Updates on Test Data

Today will start a bit slower. Before we can go on with full benchmark tests we need to deploy the power of 2 node selection to all production satellites first. Any satellite that keeps running the old node selection will get upload errors the moment SLC pushes the network to the limit. We do need a few more code changes so this will take at least a few hours if not days.

In the meantime we will slow down on the benchmark tests to not impact the other satellites. So first test today will be a comparison of upload duration between old and new node selection. That is a different test focus than throughput. I am sure you will notice the drop in traffic. Don’t panic.

19 Likes

Just wanted to chime in and express my appreciation for the open communication (and excited to hear the results of further tests/onboarding grapevine)

16 Likes

Satellite are all running the new choice of 2 node selection. (I used the wrong term “power of 2” earlier. Lets try to call it choice of 2 from now on.)

Time to find out the maximum throughput we can reach now. So this time there will be a higher load again.

10 Likes

I’ve added some logging to my nodes and now I see that pieces uploaded with TTL=30 days (I presume: test traffic) have a fixed order size of 2319360 bytes, even if the piece itself is 2048 bytes. This is worrying, as this would make traffic accounting in 1.104.5 nodes way off. This is exactly the part of my patch that I wanted to investigate before making a pull request.

At least the patch was reverted later, so up to date nodes will again have the right numbers.

1 Like

I have a better name for the new node-selection system.

Just wanted to reply to this - this is only kind of true.

It is true that the Satellite is now going to keep track of recent success rates in a system-wide data structure (a speed profile, I guess), but we actually have many of these speed profiles to choose from. We are going to be choosing which speed profile to use based on where the request is coming from.

Right now, this functionality isn’t enabled, so yes, your description is true /this week/.

Our next step is to have every region’s S3 gateway (where most of our traffic comes from anyway) get their own speed profile (once I can figure out why https://review.dev.storj.io/c/storj/edge/+/13309 isn’t passing the build). And then after every gateway region is handled, then we’ll explore what we can do for remaining native integrations.

6 Likes

(…with all the risk of beeing banned…)
That’s what she said! :sunglasses:

3 Likes

So I’m watching this and the binary storagenode process, during these tests, is doing a CPU load of over 700% with IOwait% being pretty much insignificant.
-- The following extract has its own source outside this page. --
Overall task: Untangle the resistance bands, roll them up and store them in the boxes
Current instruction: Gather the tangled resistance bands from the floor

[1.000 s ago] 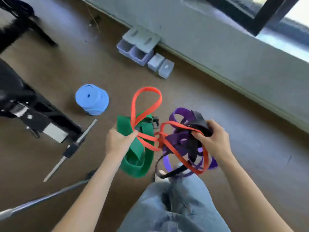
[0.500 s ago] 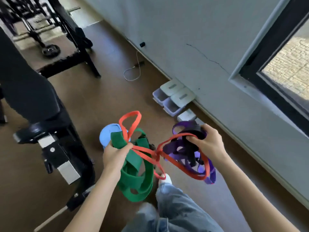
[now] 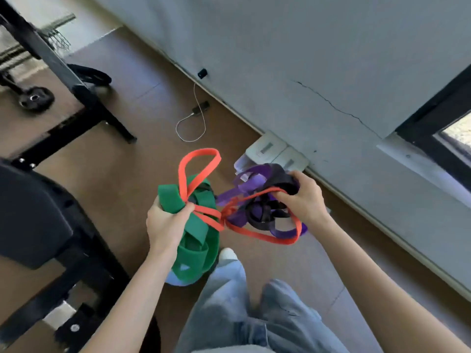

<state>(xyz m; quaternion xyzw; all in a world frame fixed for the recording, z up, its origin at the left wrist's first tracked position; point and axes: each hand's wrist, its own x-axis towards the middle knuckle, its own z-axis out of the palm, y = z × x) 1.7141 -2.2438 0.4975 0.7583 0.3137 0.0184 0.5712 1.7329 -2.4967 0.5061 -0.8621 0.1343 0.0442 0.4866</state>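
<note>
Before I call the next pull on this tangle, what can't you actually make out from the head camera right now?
- How the orange flat band crosses the purple band and black band: overlapping loops hide it.
- The grey storage boxes by the wall: bands and right hand cover their insides.
- The pale blue object: the wide green band covers most of it.
- Left hand's fingertips: buried in green band.

Band tangle [image 3: 229, 215] between hands; boxes [image 3: 275, 151] behind, against wall [image 3: 280, 59]; bench [image 3: 33, 215] left.
</note>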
This is on x86 CPU with plenty of RAM and SSD cache and with logs on ramdisk.
It looks like the process is quite CPU heavy, I assume the more the smaller the segments gets.
Are there some plans to optimise the storagenode code more, maybe doing binaries for different, more advanced CPU flags if such thing would help?
As with such high CPU loads and PPS, even the ping to the local gateway is quite erratic and the node is loosing significant amount of races.
I can probably throw more cores at it, but that probably isn’t an option for someone running this on a low powered device or for someone running this at scale.
I wonder how Synos and similar devices are coping with this load.

3 Likes

We can control the piece size by changing the RS numbers. Last test that ended right now should have been twice the piece size and halve the number of connections. According to our result that increased performance. This isn’t a solution. It is just an observation for now.
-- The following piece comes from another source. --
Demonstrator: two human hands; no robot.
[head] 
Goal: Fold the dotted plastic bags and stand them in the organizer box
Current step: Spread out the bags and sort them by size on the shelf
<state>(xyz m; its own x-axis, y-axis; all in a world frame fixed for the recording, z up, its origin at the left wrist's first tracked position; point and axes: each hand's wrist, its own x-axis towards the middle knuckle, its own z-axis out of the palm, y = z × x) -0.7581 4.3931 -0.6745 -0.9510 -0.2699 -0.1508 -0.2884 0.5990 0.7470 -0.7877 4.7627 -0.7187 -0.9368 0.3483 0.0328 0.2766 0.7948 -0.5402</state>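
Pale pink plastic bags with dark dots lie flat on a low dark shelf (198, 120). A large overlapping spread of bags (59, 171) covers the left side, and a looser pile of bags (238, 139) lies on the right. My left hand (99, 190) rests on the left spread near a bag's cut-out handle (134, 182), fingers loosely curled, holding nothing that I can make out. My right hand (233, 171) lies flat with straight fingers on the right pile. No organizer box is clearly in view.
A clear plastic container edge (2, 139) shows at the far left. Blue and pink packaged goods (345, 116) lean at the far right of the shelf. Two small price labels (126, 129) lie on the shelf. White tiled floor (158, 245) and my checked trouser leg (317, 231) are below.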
i can confirm. Windows GUI. Win 10 pro.
2 cores per node and 1h ago 80-100% CPU usage.
Those are 2 cores of a 8/16 CPU (AMD Zen 2, AM4 platform)
delegated per VM instance, If someone going to say: Oh its VM fault - i’d say wonder what would happen if that wasn’t in VM.
A potential CPU usage leak would eat me all the CPU usage of a whole workstation.
With VM, at least i can limit cores per node like that. now (1 node, 1 HDD, 2 CPU cores)

Edit:
Normally 1 VM storj instance uses 20-40% CPU load, even with quite high traffic like now (ingres now is 30-45% network, that is high, past months normal was like 3-10%)
That is 2 core per VM.
The high CPU % occurs only when network was tested up to 100% its ability, like yesterday, so not something that occurs often, but rather rare, but still.

1 Like

That’s interesting. Mine had a peak of bandwidth use but CPU and IOWait didn’t really go very high.
I wonder if my nodes were selected less often with the new choice of 2 selection criteria…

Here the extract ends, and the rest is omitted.